Lure of the stage is no illusion for young magicians
Boyce Dominick performs the disappearing scarf trick.
© 2004 Winston-Salem Journal Photo by Allie Brown
Will Reingold perfects his pull the rabbit out of the hat trick.
© 2004 Winston-Salem Journal Photo by Allie Brown
By Michael Huie
 K-12 Editor

  Boyce Dominick's favorite card trick is the three-card monte. He quickly shows his audience two 10s and a deuce, and then asks if they remember the cards. When they do, he looks glum as if something has gone awry. An audience member wonders aloud if they have foiled the magic.
    Boyce smiles and says, "It's all part of the trick."
    A sixth-grader at Jefferson Middle School, Boyce is one of several area students who have been bitten by the magic bug, courtesy of Ward Elementary School guidance counselor Scott Ertl. For the past three years, Ertl has sponsored a magic camp in the summer where he teaches students from age 8 to 16 the fundamentals of illusion and the art of working an audience.
    Several young magicians from last summer's Fun Magic Camp worked with Ertl in February to perform their own magic show at the Clemmons Public Library. Ertl says one of the primary things kids learn at the camp is overcoming shyness, and how to connect with an audience. 
    "This gives them a way to connect with other people," says Ertl. "Magic gives kids the willingness to be themselves."
    Performing is second nature to Ertl. After graduating from high school, Ertl literally joined the circus and spent the next several years touring with Vidbel's Circus up and down the East Coast. Ertl's act was a combination of clowning, magic, juggling and stilt walking. For him, Ertl, says the focus was always on relating to an audience and not the trick itself.
     "I did comedy magic," he says, "so when I did a trick I was just as baffled as the audience.
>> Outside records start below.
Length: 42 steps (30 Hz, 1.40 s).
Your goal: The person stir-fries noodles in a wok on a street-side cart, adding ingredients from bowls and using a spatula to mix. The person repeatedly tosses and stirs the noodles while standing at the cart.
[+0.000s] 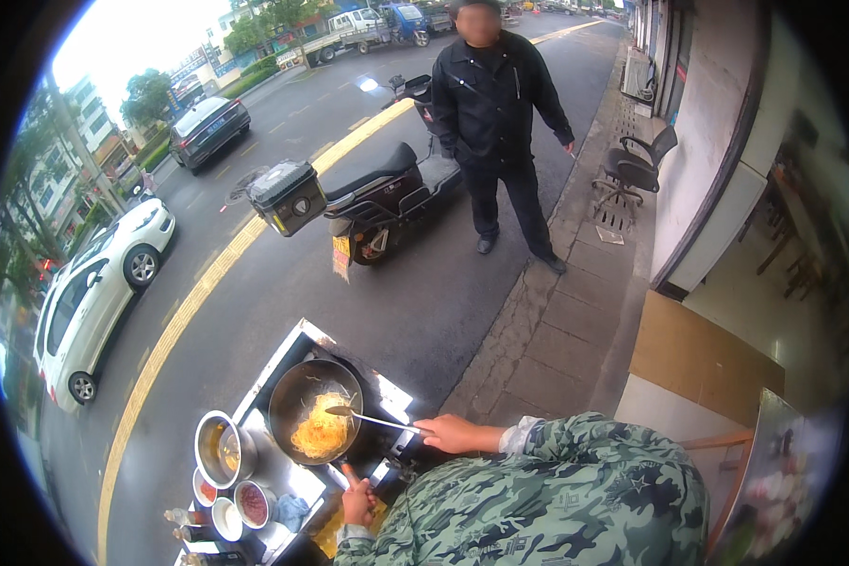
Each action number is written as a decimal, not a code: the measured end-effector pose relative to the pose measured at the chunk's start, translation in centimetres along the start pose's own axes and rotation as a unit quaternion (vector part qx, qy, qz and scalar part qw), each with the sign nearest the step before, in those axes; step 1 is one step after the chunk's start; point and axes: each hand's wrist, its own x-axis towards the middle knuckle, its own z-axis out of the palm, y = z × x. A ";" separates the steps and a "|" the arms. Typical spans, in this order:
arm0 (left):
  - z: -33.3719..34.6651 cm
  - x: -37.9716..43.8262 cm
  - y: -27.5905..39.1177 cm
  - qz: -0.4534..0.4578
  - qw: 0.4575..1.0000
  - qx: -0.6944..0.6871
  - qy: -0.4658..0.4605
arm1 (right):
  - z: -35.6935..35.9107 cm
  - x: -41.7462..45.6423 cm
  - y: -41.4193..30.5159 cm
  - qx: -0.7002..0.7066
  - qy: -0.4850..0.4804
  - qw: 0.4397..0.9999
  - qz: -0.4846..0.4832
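Note:
A dark wok (291, 393) sits on a metal cooking stand (298, 480), with a heap of yellow noodles (321, 433) inside. My left hand (359, 504) is closed around the wok's wooden handle (348, 472). In my right hand (454, 433) is the long metal shaft of a cooking ladle or spatula (382, 422), its head over the upper part of the noodles. Whether that head touches them I cannot tell. Left of the wok stands a steel pot (244, 453) with yellowish liquid and a utensil in it.
Several bowls, one with reddish contents (252, 505), a blue cloth (293, 512) and bottles (184, 518) crowd the stand's left. Beyond it are a parked scooter (389, 187) and a standing person in dark clothes (499, 106). An office chair (637, 166) stands by the wall; cars line the road.

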 end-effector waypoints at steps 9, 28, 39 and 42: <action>-0.2 0.1 -0.3 -0.004 1.000 0.011 0.002 | 1.2 -1.0 1.9 -0.018 -0.028 0.999 0.023; -0.5 0.5 -0.5 -0.005 1.000 -0.004 0.006 | 0.3 -1.2 2.2 -0.068 -0.053 0.996 0.026; -1.4 1.5 -0.3 -0.033 0.999 0.008 -0.031 | 0.5 -1.3 2.7 -0.063 -0.046 0.996 0.031; -1.4 1.7 0.8 -0.068 0.996 0.008 -0.048 | -0.5 -0.9 1.9 -0.066 -0.068 0.994 0.052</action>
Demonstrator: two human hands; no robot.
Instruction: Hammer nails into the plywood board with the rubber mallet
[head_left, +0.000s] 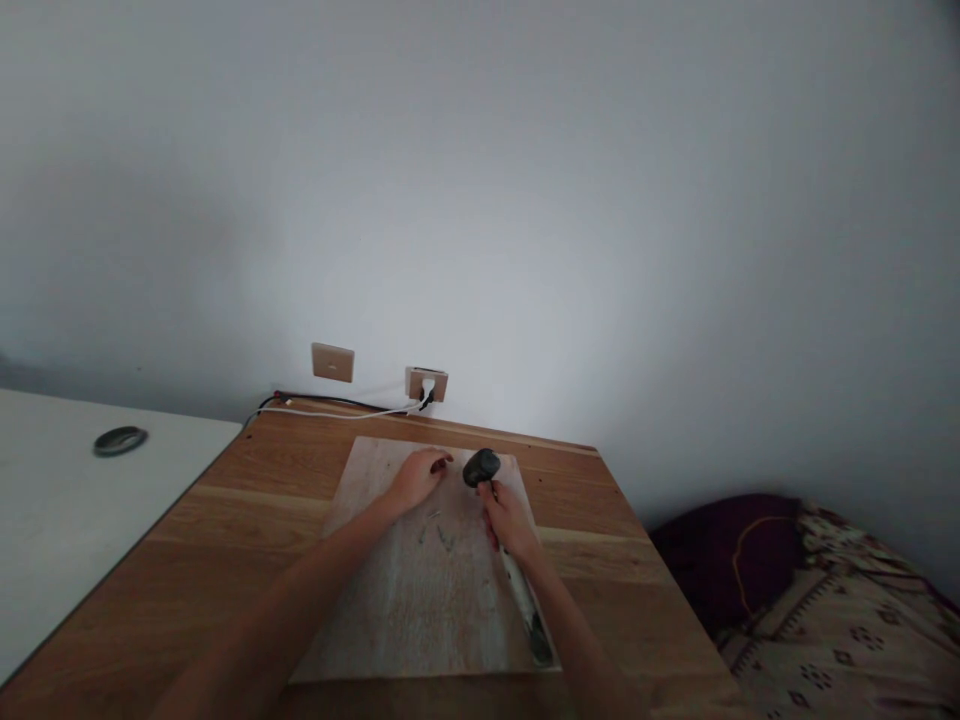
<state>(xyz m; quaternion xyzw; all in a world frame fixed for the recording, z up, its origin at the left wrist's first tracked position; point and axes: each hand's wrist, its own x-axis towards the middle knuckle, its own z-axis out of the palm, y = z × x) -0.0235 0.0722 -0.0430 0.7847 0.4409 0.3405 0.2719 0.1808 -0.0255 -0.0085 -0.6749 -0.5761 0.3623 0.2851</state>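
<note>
My right hand [507, 515] is wrapped around a hammer [482, 467] close to its dark, blocky head. The pale handle runs down under my forearm and ends in a dark grip. My left hand [417, 478] rests at the upper part of a worn, whitish wooden board [420, 610], its fingers curled together at the tips. Whatever those fingertips hold, if anything, is too small to make out. Several small thin dark bits [444, 540], possibly nails, lie on the board below my left hand.
Under the board is a wooden table [247, 540] against a wall. White and black cables [337, 411] run along its back edge to a socket [427, 385]. A dark ring-shaped object [120, 441] lies on a white surface at left. Patterned fabric [847, 630] is at right.
</note>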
To me, it's not the trick itself it's the message."
    Ertl's career included performing more than 3000 shows with the circus before "retiring" in 1996. He also toured Russia in a show with the real-life Patch Adams.

    The day before their show in Clemmons, Ertl's young magicians rehearse their sleight-of-hand as well as their patter.
   Will Reingold, a fifth grader at Brunson Elementary School, says his favorite trick involves a lollipop that changes colors, but he really loves the thrill of performing.
    "I like to be popular and get people's attention," he says. "When I'm up [on stage] I feel completely calm. I have butterflies, but it's excitement not fear."
    Boyce adds, "It's fun to create optical illusions and amaze people."
    Austin Deheck, a fourth grader at Sherwood Forest Elementary, and Clemmons Elementary fifth-grader Jacob Peller say perfecting tricks gives them something to work on when they're bored. Austin tries a bit of mind reading with the mental prediction board while Jacob demonstrates how a playing card can be cut into thirds and then, magically, restored.
    "I used to sit and do nothing," says Jacob, "but you can really express yourself doing tricks."
    Ertl has been teaching comedy and magic almost as long as he has been performing. He taught a class in Humor and Creativity at the College of William and Mary in Williamsburg, Va., when he was 16 years old. He was asked to teach the class while he was wearing clown make-up, he says, and when he reported to the college (sans makeup) to accept the job they could hardly believe they'd offered the job to a teen. Later, Ertl taught at the Frenchwoods Festival of the Performing Arts in the Catskill mountains in New York.
    This summer will be Ertl's fourth year doing the magic camp. He says kids are drawn to it due to their interest in magic, and their strong desire to get onstage and feel the reaction of an audience. 
    "Kids are dying to perform," says Ertl. "When you're a kid it's a real thrill to have 50 or 100 people applauding for you."